By Jim Forsyth
SAN ANTONIO (Reuters) - A jury on Thursday convicted a soldier of attempting to build a bomb and use it to blow up a restaurant near the Fort Hood Army post in Texas to get revenge for the suffering of fellow Muslims in the Middle East at the hands of the military.
Private First Class Naser Jason Abdo, 22, was arrested last July after a tip from a gun store owner who became alarmed by Abdo's befuddled attempts to purchase smokeless gunpowder and weapons.
Abdo was also convicted of attempted murder of U.S. officers or employees, and four counts of possessing a weapon to commit a violent crime. He faces up to life in prison when he is sentenced on July 20.
Abdo traveled from Fort Campbell, Kentucky, to the army post in Fort Hood, where Major Nidal Hasan is charged with killing 13 people in a 2009 shooting spree.
Abdo had been granted conscientious objector status for the Iraq and Afghanistan wars because of his Muslim faith.
Witnesses testified that Abdo set out to build a bomb that he planned to detonate near the main gate of Fort Hood at a Chinese restaurant, which is known to be frequented by soldiers and their families.
Abdo planned to open fire on the victims fleeing the bombing and the first responders rushing to the scene. One investigator said he referred to civilians who would be killed as "collateral damage."
When he was arrested at a motel room in Killeen, Texas, Abdo had bomb making items in his backpack, and he also had an article allegedly taken from an al-Qaeda publication, entitled, "How to Build a Bomb in the Kitchen of Your Mom."
Abdo appeared in court for his trial with a surgical mask covering his nose and mouth, and U.S. Marshals who escorted him in wore goggles.
Abdo had said that he injected himself with the HIV virus in order to "continue the jihad" and at one point he had bitten his lip and attempted to spit blood on jail guards. Officials said there is no evidence that Abdo is HIV positive.
During one court hearing, Abdo yelled "Nidal Hasan Fort Hood 2009!" as he was being led out of court, a reference to the 2009 shooting spree.
Defense lawyers argued that Abdo never built the bomb and had no ability to build the bomb. Abdo did not testify during the trial.
"It is important to note that this plot was interrupted and a potential tragedy averted because an alert citizen notified law enforcement of suspicious activity, triggering prompt intervention and investigation," U.S. Attorney Robert Pitman said after the jury verdict was read.

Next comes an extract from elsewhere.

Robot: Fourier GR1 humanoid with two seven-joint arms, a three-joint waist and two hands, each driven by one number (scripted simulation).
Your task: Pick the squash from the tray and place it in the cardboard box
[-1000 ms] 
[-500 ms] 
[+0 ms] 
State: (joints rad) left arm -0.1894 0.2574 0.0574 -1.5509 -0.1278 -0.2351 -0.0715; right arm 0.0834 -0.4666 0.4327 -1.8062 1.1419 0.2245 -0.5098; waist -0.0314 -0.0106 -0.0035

Jeffrey Addicott, a former Green Beret and judge advocate and the head of the Center for Terrorism Law at St. Mary's University in San Antonio, said Abdo is an example of a "new breed" of American-born militant.
"They are not hard core al Qaeda members. They have been radicalized as Americans here in this country. These are people whose plots are not as sophisticated. A lot of them are very sophomoric in their approaches, and many, like this man, are not as willing to die for their cause," Addicott said.